In this state, more than most others, voters make big policy decisions through the ballot, like the legalization of marijuana and the Taxpayer’s Bill of Rights.
But ballot measures can be difficult to understand, and so a nonprofit organization from Oregon, called Healthy Democracy, launched a pilot project to help Colorado voters better educate themselves. A small group of Coloradans, representing the state's voter demographics, got together to study up on one initiative, and to share findings with other voters.
More: Election 2014 coverage | Voters guides
The 20 voter participants met in a University of Colorado Denver building downtown in September, gathering around a U-shaped conference table. For two days, they heard from experts on both sides of Proposition 105, which would require labeling genetically-modified foods. The participants asked questions of the experts, and then on the third full day, debated which arguments they felt were most important.

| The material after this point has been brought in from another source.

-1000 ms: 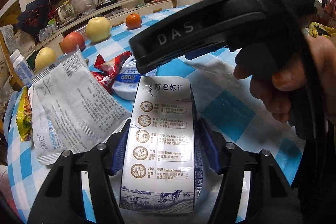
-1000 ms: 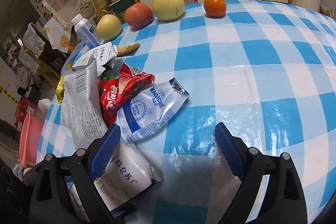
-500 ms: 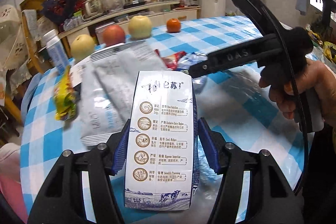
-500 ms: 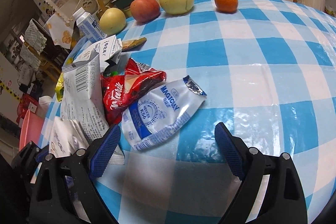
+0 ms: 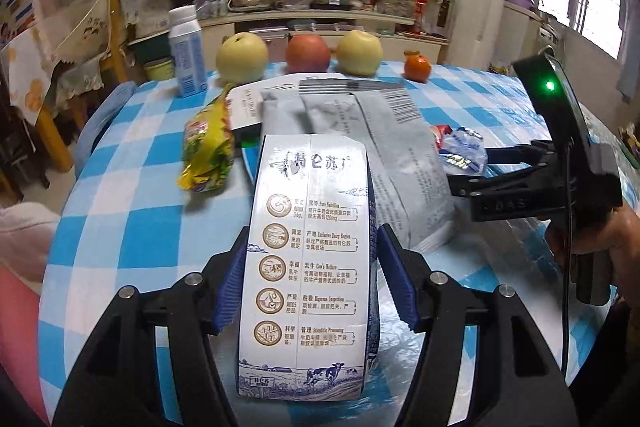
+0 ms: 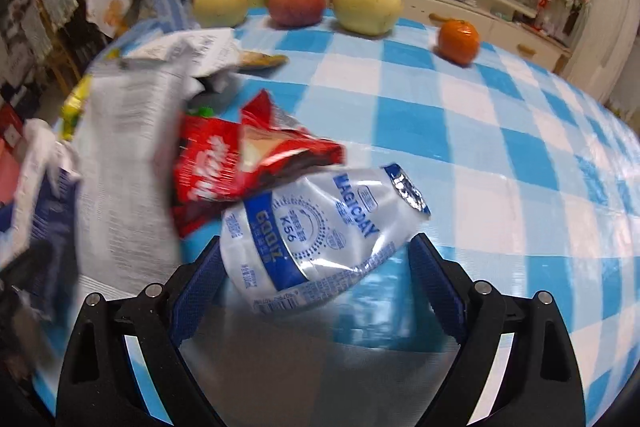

Participants traveled from across the state. Moises Morales, 19, took the bus from Alamosa, and stashed his stakeboard under his chair during the deliberations. Amy Bissell, a retired school teacher, drove up from Pueblo. Along with her neighbor at the table, Terrance Mackey of Denver, Bissell talked about the truthfullness of claims about the cost of labeling genetically-modified food.
In picking apart the one ballot measure, Morales, Bissell, Mackey and the others acted as guinea pigs in an experiment to learn how to help voters better understand what they’re voting for, or against. Called a Citizens Initiative Review, it started with voters in Oregon in 2010. This year, it’s being piloted in Arizona as well as Colorado.
To choose the participants, Healthy Democracy sent invitations to 5,000 voting-age Coloradans. Of those who said yes, Healthy Democracy chose 20 who reflect Colorado’s voter demographics, including age, party affiliation, gender, education, and more. Organizers decided to focus on the GMO labeling initiative, rather than initiatives on open school board meetings, personhood or gaming at racetracks, because, they say, food labeling is universal -- and it’s a complicated proposition. The participants disagreed, for example, on the health effects of eating GMOs and the cost of labeling to consumers and farmers.
At the end of the day, the group prioritized the key points for and against the initiative, and wrote up their findings in a guide for Colorado’s voters.
In Oregon, the legislature now includes the citizens’ analysis in the official voter guide, also called a blue book, that it mails to voters. Researchers, including Katie Knobloch from Colorado State University, found more than half of voters there read it. "And that of those who read the citizen statement, over two thirds found it helpful when making their voting decision," she said.
Her team videotaped all three and a half days in Denver, and she found the group got good, unbiased information. But in Colorado, the group’s guidance won’t go out to every voter. Coloradans will have to find it online. Amy Bissell agreed.
"I have been a registered voter all of my life… and I read the blue book… I read whatever newspaper article comes out about them," she says. "This process showed me how shallow -- and I think that’s the best word for it -- how shallow I have been in the past on voting. But now I know, with this particular proposition, there’s a whole lot more to it than what it just looks like in words."
Researchers still have to determine how effective the process can be for voters across the state. Organizers working with Healthy Democracy hope that for future elections, Colorado will adopt the citizens review process as Oregon has, and mail its findings to every voter. Bissell has an idea how to make that happen.
"I want to have an initiative in the next election in 2015 that says this review is going to be mandated by law," she says.
At the end of their days together, the participants voted 11-9 in favor of the GMO labeling initiative. A similar process conducted in Oregon -- where there’s a similar proposal on the ballot-- got the opposite result. There, the vote was 11-9 against.